Data for review
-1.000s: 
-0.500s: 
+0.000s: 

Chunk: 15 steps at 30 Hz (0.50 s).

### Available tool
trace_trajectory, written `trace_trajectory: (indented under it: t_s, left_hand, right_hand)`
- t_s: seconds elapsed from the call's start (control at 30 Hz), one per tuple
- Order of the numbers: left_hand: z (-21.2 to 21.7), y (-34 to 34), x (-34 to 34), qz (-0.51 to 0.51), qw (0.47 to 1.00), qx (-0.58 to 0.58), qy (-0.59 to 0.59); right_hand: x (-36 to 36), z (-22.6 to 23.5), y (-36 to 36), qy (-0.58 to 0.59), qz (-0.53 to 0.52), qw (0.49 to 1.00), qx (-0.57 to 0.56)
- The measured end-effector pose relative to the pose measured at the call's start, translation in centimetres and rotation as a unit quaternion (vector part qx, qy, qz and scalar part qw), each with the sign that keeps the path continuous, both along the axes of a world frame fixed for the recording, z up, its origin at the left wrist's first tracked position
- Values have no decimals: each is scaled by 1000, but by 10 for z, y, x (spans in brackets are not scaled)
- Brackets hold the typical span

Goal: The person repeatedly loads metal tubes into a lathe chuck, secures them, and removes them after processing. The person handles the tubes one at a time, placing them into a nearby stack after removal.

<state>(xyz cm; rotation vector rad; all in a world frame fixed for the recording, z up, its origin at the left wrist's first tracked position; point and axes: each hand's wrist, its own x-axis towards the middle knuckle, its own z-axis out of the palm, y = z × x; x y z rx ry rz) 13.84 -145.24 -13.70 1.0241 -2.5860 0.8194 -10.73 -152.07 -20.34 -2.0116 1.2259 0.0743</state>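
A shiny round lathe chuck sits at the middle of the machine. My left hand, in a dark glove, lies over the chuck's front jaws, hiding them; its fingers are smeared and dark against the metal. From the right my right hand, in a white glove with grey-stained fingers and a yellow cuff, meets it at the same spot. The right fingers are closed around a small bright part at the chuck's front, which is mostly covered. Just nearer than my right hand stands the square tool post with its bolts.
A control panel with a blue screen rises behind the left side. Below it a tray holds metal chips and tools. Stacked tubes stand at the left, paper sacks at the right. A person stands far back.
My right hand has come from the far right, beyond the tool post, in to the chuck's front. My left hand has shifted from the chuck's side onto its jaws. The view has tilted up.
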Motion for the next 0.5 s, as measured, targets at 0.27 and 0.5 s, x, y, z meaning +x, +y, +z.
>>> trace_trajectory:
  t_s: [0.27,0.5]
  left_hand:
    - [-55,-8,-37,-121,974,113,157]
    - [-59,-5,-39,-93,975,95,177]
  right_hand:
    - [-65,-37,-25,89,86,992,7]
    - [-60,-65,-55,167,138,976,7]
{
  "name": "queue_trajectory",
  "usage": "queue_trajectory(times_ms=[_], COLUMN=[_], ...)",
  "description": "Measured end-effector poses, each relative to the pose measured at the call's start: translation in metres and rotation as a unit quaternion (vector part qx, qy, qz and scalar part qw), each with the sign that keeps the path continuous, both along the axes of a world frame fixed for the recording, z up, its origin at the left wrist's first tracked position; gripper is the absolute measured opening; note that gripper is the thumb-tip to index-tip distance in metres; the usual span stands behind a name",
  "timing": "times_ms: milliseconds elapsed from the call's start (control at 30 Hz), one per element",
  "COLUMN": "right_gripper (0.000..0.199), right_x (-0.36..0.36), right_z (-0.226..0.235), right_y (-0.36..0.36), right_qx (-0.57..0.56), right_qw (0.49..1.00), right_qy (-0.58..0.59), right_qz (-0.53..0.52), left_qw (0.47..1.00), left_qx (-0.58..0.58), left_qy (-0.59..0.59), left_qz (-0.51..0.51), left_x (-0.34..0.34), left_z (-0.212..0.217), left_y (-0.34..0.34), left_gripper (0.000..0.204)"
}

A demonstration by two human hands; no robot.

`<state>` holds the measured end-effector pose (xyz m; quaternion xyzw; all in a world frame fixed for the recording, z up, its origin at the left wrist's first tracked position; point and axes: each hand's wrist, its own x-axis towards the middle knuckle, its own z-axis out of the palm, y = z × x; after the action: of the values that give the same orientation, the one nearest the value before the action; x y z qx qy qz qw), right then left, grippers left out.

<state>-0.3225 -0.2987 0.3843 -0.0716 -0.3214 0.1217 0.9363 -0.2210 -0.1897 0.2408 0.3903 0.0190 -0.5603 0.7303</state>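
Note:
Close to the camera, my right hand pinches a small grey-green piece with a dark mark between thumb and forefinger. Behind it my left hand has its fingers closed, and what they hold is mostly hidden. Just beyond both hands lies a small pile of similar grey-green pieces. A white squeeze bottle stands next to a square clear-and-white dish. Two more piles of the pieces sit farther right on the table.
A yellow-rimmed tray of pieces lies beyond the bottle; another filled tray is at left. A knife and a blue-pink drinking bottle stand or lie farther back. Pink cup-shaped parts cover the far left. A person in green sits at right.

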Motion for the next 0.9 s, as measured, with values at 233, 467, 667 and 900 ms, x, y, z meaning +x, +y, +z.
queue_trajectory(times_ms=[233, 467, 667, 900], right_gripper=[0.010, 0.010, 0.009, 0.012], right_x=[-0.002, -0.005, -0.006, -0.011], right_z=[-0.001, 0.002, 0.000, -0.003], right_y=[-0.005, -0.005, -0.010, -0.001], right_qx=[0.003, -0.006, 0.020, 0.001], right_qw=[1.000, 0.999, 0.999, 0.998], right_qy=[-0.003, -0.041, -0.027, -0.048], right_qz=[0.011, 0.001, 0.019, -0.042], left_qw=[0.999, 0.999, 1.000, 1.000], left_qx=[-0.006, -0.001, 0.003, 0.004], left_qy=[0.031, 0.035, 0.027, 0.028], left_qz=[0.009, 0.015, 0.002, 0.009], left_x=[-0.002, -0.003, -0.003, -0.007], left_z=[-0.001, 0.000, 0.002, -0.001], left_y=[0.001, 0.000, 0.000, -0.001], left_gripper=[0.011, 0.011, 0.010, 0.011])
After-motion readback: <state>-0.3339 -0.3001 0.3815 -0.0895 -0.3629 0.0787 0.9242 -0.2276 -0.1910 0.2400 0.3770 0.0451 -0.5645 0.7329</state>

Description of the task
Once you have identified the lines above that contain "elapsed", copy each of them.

Finished task
- t_s: seconds elapsed from the call's start (control at 30 Hz), one per tuple
  "timing": "times_ms: milliseconds elapsed from the call's start (control at 30 Hz), one per element",

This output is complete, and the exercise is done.